Батюшка, правда, тоже в Сибири дни свои кончил. Но и на то причина была. По молодости лет да по пьяному делу засек до смерти крепостного человека — кто не без греха? Да и какой уж тут грех, господи, об чем говорить? Человек-то был свой, за свои деньги купленный. Эдак дойдет до того, что и за всякую живность судить будут. Зарезал ты, к примеру, свою свинью или лошадь, а тебя — бац — под суд либо в солдаты. Жизнь пошла в таком направлении, что прямо ужас. Крепостных освободили, теперь их не то что купить либо продать, пальцем тронуть нельзя. Чуть что — в суд присяжных потащат и будут тебя судить, как равного с равным. Князя будут судить с мужиком, который без году неделя как перестал быть вещью. Раньше, бывало, дашь судье взятку, глядишь — и дело как ни то да уладится, а теперь попробуй-ка! Одних присяжных двенадцать человек, каждого не подмажешь, да сами они половина из мужиков, хамье, и, ясное дело, хам держит сторону хама.

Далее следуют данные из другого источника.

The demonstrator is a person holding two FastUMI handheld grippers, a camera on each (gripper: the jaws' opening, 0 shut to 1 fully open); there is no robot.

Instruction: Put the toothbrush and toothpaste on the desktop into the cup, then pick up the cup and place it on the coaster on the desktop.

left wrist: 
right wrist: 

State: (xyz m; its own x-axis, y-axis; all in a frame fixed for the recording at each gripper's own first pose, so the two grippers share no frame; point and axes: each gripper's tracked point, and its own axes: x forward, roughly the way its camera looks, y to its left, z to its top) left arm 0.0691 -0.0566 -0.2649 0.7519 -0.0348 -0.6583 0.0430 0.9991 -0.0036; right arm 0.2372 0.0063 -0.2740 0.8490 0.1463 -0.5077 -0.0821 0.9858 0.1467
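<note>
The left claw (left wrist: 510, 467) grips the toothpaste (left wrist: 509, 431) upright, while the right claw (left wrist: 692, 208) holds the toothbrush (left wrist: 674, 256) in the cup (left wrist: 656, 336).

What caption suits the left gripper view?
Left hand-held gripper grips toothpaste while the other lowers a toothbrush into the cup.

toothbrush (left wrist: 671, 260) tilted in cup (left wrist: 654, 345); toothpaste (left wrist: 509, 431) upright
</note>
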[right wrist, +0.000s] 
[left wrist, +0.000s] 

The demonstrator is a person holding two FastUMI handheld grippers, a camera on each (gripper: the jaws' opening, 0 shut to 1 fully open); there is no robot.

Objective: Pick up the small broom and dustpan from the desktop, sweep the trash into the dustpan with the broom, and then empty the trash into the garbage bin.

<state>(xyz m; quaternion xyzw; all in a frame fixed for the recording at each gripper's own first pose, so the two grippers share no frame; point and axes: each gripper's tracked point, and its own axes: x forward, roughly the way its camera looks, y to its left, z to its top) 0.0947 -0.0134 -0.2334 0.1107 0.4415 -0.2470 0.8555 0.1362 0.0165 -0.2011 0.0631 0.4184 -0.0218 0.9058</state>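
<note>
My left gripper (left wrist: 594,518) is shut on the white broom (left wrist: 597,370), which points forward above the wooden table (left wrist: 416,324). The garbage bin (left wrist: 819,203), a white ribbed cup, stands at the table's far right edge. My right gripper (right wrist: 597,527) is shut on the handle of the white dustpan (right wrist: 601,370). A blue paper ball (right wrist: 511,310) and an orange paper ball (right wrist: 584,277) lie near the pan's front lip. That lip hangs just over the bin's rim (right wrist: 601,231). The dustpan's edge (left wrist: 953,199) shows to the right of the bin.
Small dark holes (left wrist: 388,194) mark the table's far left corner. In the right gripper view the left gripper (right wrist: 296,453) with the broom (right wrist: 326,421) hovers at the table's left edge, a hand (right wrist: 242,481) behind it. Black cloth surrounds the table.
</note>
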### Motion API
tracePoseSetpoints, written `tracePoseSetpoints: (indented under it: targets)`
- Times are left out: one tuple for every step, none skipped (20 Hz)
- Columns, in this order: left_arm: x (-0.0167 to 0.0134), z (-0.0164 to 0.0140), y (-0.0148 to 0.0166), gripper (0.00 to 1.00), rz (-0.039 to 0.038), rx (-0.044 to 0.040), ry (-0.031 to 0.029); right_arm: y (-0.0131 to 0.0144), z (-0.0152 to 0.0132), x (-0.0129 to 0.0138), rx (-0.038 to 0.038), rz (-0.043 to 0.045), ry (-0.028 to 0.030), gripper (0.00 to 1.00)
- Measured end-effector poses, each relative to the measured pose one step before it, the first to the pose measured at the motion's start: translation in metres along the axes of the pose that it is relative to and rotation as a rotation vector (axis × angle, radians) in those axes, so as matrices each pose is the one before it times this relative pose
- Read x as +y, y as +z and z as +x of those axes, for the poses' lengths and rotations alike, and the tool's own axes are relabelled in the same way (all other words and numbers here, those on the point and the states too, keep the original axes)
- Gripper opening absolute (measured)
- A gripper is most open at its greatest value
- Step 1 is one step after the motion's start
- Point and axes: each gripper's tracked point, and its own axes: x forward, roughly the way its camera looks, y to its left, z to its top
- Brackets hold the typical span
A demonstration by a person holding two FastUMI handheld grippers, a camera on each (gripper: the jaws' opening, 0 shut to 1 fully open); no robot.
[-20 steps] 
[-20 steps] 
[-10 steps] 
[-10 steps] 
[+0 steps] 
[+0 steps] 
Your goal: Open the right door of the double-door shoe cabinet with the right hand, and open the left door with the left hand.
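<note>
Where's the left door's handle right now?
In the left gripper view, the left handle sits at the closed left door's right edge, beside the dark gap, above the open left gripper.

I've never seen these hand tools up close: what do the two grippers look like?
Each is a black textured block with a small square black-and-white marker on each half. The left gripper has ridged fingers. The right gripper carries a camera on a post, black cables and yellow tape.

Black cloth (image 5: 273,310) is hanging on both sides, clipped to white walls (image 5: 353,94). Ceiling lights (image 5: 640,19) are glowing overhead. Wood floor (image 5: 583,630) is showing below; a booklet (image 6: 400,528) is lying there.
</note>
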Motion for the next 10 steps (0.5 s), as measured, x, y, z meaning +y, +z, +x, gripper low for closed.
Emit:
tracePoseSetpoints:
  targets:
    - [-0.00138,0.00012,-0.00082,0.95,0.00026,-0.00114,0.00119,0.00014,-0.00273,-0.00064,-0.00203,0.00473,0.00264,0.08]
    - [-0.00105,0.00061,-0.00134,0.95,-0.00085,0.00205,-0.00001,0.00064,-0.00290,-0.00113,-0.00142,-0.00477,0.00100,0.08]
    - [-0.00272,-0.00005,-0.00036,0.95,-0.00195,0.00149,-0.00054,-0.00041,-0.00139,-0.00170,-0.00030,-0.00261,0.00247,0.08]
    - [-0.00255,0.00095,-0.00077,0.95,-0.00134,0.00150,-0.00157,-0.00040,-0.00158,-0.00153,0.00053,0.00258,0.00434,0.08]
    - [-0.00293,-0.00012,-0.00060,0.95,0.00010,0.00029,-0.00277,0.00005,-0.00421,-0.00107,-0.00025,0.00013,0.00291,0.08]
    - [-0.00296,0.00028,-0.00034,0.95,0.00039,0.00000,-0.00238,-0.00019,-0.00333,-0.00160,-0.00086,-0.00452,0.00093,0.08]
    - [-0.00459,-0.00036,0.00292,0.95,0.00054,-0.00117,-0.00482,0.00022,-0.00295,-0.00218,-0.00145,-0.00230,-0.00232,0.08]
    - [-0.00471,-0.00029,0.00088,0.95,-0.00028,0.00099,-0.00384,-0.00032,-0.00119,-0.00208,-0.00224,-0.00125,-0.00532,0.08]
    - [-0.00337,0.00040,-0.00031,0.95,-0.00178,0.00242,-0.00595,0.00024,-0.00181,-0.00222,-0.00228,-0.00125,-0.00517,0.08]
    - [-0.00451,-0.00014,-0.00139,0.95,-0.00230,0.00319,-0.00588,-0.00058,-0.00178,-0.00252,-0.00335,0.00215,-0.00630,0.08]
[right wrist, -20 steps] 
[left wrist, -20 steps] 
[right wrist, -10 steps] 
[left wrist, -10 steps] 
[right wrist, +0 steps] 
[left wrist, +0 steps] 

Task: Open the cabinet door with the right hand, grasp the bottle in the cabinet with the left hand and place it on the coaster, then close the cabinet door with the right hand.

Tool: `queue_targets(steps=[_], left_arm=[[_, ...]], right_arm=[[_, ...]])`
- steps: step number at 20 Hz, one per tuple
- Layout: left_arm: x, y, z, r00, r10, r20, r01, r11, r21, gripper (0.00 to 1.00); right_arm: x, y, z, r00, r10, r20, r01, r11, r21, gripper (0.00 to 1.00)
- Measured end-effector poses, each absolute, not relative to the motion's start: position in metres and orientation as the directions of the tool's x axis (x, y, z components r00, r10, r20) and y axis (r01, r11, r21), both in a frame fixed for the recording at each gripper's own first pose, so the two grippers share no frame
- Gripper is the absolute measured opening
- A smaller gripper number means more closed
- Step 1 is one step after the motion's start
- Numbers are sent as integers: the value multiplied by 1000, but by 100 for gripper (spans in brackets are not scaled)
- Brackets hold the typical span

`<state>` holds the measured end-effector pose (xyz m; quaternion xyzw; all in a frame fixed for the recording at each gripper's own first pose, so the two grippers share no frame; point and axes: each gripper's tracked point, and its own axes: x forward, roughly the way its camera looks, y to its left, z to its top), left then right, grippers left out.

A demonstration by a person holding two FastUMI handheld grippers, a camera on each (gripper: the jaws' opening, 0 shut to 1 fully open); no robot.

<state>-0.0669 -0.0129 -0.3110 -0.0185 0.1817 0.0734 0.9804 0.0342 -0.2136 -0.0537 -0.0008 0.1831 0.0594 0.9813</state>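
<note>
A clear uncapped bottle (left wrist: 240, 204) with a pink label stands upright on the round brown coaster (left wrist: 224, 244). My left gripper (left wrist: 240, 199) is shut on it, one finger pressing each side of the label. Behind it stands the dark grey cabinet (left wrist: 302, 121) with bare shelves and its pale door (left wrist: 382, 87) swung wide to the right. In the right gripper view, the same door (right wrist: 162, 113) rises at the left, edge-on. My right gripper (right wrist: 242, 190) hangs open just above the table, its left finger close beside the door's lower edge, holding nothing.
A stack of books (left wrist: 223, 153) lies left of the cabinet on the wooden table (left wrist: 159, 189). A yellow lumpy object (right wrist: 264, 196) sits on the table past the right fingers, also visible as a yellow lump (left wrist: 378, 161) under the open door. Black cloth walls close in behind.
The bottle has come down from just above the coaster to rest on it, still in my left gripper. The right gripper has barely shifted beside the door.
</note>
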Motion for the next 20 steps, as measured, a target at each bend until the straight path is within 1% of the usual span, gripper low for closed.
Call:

Так мало всего прочего, еще и эти барышни вздумали прикатить в провинцию. Для чего? Добро были бы сектантки или басурмане какие, так ведь нет, православные и, если паспорта не фальшивые, из дворян.
— А вы, барышни, случаем не родичи будете партизану знаменитому, Александру Самойловичу Фигнеру, который в Отечественной войне прославился?
— Нет, — говорят, — не родичи, однофамильцы.
— Чудно, — крутит князь головой с широкой проплешиной.
— А чего же чудного? — пожимает плечиком старшая.
— Да фамилия вроде такая не на каждом шагу попадается. — Князь смотрит на сестер лукаво, с таким видом, что вот, дескать, тут-то я вас и уличил. Дескать, мы-то с вами знаем, что вы приехали неспроста, чего уж друг перед другом таиться.
А в душе все же нет полной ясности. На мгновение ухватился за мысль; а может, деньжат приехали подработать по бедности? Но тут же мысль эту отбросил. Какая уж там подработка — одной положили двадцать пять рублей жалованья, а другая и вовсе бесплатно согласна работать.
Так в смущении мыслей и остался князь Чегодаев.
А когда сестры вышли, сказал волостному старшине загадочно:
— Новые люди приехали к нам. — Подумал, развел руками. — Да, новые люди.
Не успели наши барышни появиться в Вязьмине, как уездный предводитель дворянства Устинов прислал вязьминскому князю записочку: мол, приехавшие барышни внушают явное подозрение, за ними следить надо в оба. Непременный член дворянского собрания Деливрон был с этим вполне согласен.
Как-то вечером Чегодаев посетил приятеля своего, вязьминского священника отца Пантелея. Батюшка выставил неполную четверть водки и угощал своего гостя блинами с семгой и со сметаной. И, выпив у дружка своего, Чегодаев повторил ему со значением ту самую фразу, которую недавно сказал старшине:
— Вот, батюшка, стало быть, приехали к нам новые люди.
— Ну и что? — беспечно сказал батюшка, складывая очередной блин конвертиком. — Тебе-то, твоя светлость, что за беда? С чего это вы все переполошились? И баба моя толкует: гляди, мол, какие цацы приехали. Мужики прибегали сегодня пытать: для всех лекарка приставлена или для одних только баб.